Usually the deportees were woken up at two or three in the morning. They received a small breakfast, and between four and five in the morning they had to leave the assembly camp in Gerlachstrasse. From there they had to walk a few hundred meters to the tram station at Alexanderplatz, where a BVG streetcar (Berliner Verkehrsbetriebe - Berlin transportation company) awaited to transfer them expeditiously to Anhalter Bahnhof located on Schöneberger Strasse where they arrived at 5:15 AM. There, through a side entrance, they were led to the platform and were ordered to board two old third-class rail cars which were connected to a regular train that left the station every day at around 06:00 for Dresden. In Dresden the cars with the Jews were connected to another regular train headed for Prague.

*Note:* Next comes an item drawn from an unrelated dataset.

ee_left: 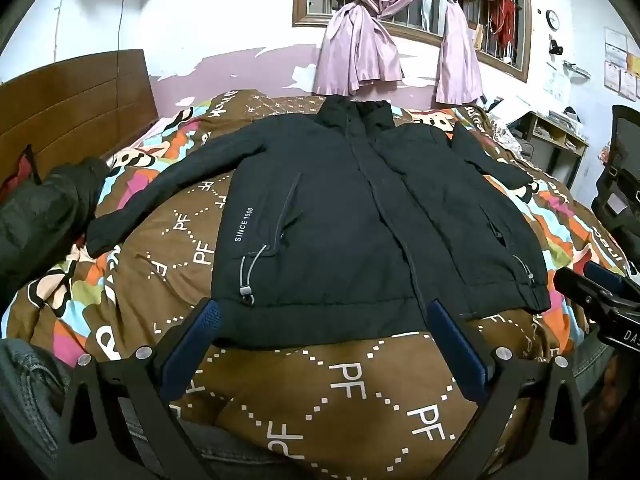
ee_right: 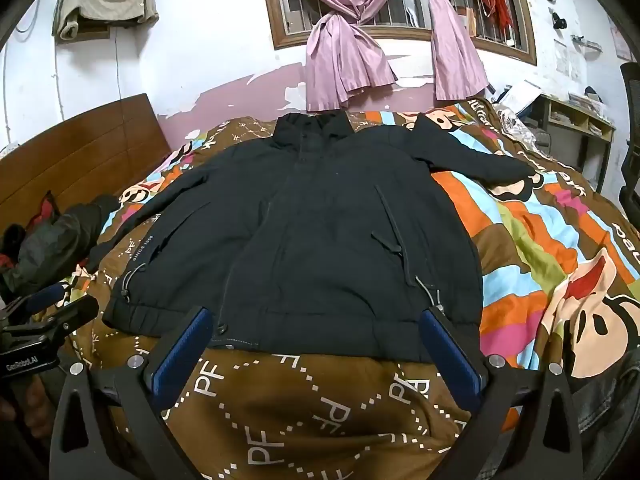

The train's route took the deportees from Berlin to Dresden and along the river Elbe to Decin (Tetschen), Usti nad Labem (Aussig) and finally to Bohusovice (Bauschowitz). The deportees were taken off the train at Bohusovice station and forced by the awaiting SS personnel and Czech gendarmerie to walk the approximate 3 km to Theresienstadt, carrying their backpacks. Only people who were unable to walk were taken in trucks. The transport was given the reference I/88 in the Theresienstadt ghetto listings; where the Roman numeral I refers to Berlin. In Theresienstadt many of the elderly Jewish deportees who had arrived on these transports died of hunger and disease during the following months. Others were later transferred to extermination camps in the East, where they were murdered.
According to historian Rita Meyhöfer, ten deportees from this transport are known to have survived.
This was the 88th of 123 transports from Berlin to Theresienstadt during the war that were made up mainly of elderly Jewish deportees (Alterstransporte).